Simultaneous inactivation of antibiotic-resistant bacteria and degradation of antibiotic-resistant genes in alkalised human urine.

The coexistence of pharmaceuticals and microorganisms in source separated urine poses a risk for the development of antimicrobial resistance (AMR), especially when urine-based fertilizers are applied to soils. While prior studies have investigated pathogen inactivation in source-separated wastewater matrices, few have evaluated the simultaneous fate of antibiotic-resistant bacteria (ARBs) and their corresponding resistance genes (ARGs) in real urine matrices, particularly under alkaline conditions. Here, we studied the inactivation of β-lactamase-producing Escherichia coli and vancomycin-resistant Enterococcus faecium and the degradation of their respective ARGs (bla (CTX - M) and van-A) in alkalized, unhydrolyzed urine (pH 10.8 and 12.5) treated with UV (65 W low pressure dichromatic mercury lamp at 185/254 nm), hydrogen peroxide (1.25 g L(-1) H(2)O(2)), and their combination (UV/H(2)O(2)).

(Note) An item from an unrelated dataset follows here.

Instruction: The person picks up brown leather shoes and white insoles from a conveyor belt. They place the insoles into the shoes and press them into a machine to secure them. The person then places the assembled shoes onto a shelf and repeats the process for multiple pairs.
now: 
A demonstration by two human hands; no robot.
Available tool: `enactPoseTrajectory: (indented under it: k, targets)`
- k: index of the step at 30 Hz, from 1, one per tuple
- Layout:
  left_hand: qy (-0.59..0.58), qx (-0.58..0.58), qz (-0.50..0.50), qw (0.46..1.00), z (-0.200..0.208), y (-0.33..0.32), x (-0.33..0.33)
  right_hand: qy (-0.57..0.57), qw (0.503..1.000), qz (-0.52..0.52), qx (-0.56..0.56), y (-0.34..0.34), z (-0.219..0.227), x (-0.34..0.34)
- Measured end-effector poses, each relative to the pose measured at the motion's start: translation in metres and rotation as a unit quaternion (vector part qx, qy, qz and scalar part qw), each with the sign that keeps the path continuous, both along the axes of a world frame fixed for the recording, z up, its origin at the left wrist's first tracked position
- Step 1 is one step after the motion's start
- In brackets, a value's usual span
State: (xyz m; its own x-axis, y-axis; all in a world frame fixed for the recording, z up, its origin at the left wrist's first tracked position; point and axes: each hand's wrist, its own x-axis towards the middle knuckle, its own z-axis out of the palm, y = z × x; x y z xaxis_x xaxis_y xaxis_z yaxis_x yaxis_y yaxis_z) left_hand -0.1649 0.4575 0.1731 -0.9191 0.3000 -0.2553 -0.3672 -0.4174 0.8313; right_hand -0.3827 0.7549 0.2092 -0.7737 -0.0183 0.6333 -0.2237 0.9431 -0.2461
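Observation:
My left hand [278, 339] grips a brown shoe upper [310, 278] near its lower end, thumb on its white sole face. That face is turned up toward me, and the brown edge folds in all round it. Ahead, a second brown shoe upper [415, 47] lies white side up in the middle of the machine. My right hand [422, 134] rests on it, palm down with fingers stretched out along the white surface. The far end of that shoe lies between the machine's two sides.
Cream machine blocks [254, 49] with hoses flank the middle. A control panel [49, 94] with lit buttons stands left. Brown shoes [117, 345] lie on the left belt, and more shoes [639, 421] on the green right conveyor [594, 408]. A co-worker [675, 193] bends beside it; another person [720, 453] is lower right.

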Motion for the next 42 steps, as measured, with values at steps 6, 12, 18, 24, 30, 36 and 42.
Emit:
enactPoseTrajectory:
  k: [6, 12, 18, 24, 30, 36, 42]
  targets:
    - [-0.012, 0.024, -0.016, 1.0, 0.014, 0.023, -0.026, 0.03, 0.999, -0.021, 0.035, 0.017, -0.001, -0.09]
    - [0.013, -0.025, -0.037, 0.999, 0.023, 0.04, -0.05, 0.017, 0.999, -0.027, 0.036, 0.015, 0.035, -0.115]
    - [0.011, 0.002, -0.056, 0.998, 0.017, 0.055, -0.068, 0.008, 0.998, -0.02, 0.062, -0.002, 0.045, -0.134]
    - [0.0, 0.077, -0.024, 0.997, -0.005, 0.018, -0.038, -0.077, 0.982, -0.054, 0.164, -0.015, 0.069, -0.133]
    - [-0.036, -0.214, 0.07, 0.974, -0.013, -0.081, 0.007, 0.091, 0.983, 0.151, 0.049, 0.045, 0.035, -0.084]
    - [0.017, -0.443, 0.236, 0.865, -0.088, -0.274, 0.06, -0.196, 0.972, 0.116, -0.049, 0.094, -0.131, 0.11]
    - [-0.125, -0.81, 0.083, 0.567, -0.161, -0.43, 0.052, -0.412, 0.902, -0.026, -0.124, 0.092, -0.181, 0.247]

UV/H(2)O(2) treatment resulted in >7 log(10) inactivation of both ARBs, with inactivation rate constants of -0.058 log(10) cfu min(-1) (E. coli, UV) and -0.093 log(10) cfu min(-1) (E. faecium, UV/H(2)O(2)). In contrast, ARG reduction was limited with UV alone and negligible with H(2)O(2) alone. Gene copy reductions of 3 log10 (bla (CTX - M), k = -0.055 log10 copies min(-1)) and 2 log10 (van-A, k = -0.040 log10 copies min(-1)) were observed under UV/H(2)O(2). Notably, brief storage (>3 h) at pH 12.5 achieved similar ARB inactivation and ARG reduction as 80 min of UV/H(2)O(2) treatment at pH 10.8, offering a low-energy alternative for sanitizing source-separated urine.